Advice, Suggestions from Director of Sustainability

Scott Morgan, Evergreen’s Director of Sustainability, sent us this advice and suggestions in response to our request for his support of your winter quarter energy projects:

“I have a few thoughts, for what they’re worth. Feel free to tell me what you want/need, and I’ll respond specifically as those questions come up. Of course, I’m looking at infrastructure-level projects, so these ideas may be beyond the scope of work you’ll be focused on.
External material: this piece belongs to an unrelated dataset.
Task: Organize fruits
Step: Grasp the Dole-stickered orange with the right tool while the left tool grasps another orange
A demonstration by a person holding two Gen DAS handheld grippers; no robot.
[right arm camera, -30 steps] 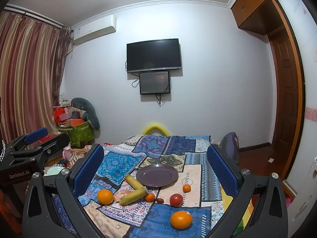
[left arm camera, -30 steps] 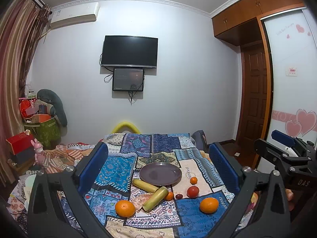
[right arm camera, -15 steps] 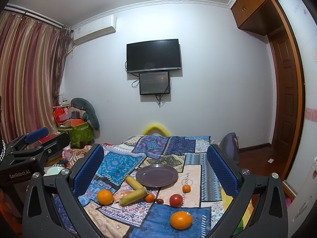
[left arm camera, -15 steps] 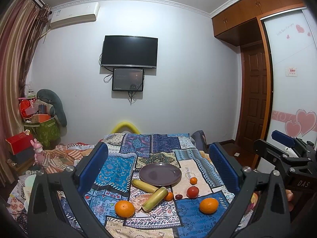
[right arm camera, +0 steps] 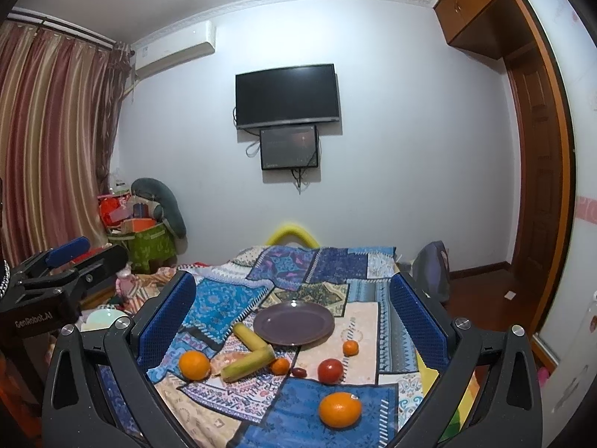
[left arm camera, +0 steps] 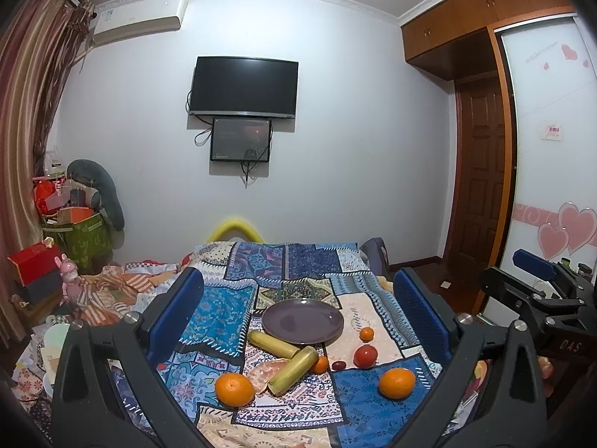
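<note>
An empty purple plate (left arm camera: 302,321) (right arm camera: 293,323) lies on a patchwork cloth. In front of it lie two yellow-green stalks (left arm camera: 293,369) (right arm camera: 248,364), two big oranges (left arm camera: 234,389) (left arm camera: 396,383), two small oranges (left arm camera: 366,333) (left arm camera: 320,364), a red tomato (left arm camera: 365,355) (right arm camera: 330,370), a dark grape (left arm camera: 338,365) and a peeled pink piece (left arm camera: 263,372). My left gripper (left arm camera: 298,321) and right gripper (right arm camera: 293,321) are both open and empty, held above and short of the fruit.
The cloth covers a bed (left arm camera: 298,261) with a yellow hoop (left arm camera: 235,227) at its far end. Boxes and a green bag (left arm camera: 78,235) are piled at the left by the curtain. A wooden door (left arm camera: 481,186) is at the right. A TV (left arm camera: 244,87) hangs on the wall.
</note>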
  1. I’m sure you all understand this, and it may already be a contextual assumption, but I’ve spoken with many students who do not realize the losses involved in transforming one energy resource into another. I would encourage making that context explicit and asking students to define the actual amount of energy available before transformation. Applied energy projects must consider those losses, along with productive capacity and costs in comparison to other existing resources. I love the idea of human powered generation – bikes, treadmills, hamster wheels, playground equipment – and piezo-electric surfaces. But, those strategies seldom prove out because we’re trying to tap a small resource with an inefficient generator/transformative process, so the actual output is trivial.
  2. As far as projects are concerned, we have small solar PV, solar thermal, compost heat recovery, and human-power projects (exercise bikes and a treadmill) on campus. We also have the large natural gas boiler – simple combustion – but it’s worth providing a sense of the relative energy density of our available resources. Speculatively, we’ve looked into syn-gas (biomass gasification), hog fuel boilers, anaerobic digestion for methane, natural gas fuel cells, a couple different applications of heat pumps, and wind turbines (very briefly). Personally, I would love to see demonstration-scale micro-hydro and hydrogen combustion or fuel cells. Also, energy storage systems – batteries or otherwise – are an important component of renewable energy systems. That’s a valuable area of research. None of the aforementioned technologies are going to work for us at the campus scale, but they could be very interesting demonstration projects. We have not considered nuclear, though a few past students have been very excited about Thorium reactors. I don’t know enough about that technology to judge.
  3. Given that you’re aiming for literature research, it would be nice if some of the projects included engineering analyses of systemic performances, as well as the basic physics and/or chemistry of energy transformation.
  4. As for contacts, I can help make connections with folks at WSU Energy, the Dept of Commerce (bio and renewable energy), a local solar PV manufacturer and a PV installer, LOTT’s anaerobic digester and methane-fueled co-generation system, along with a few others in the region.

Let me know what you need, and I’ll do my best to help.”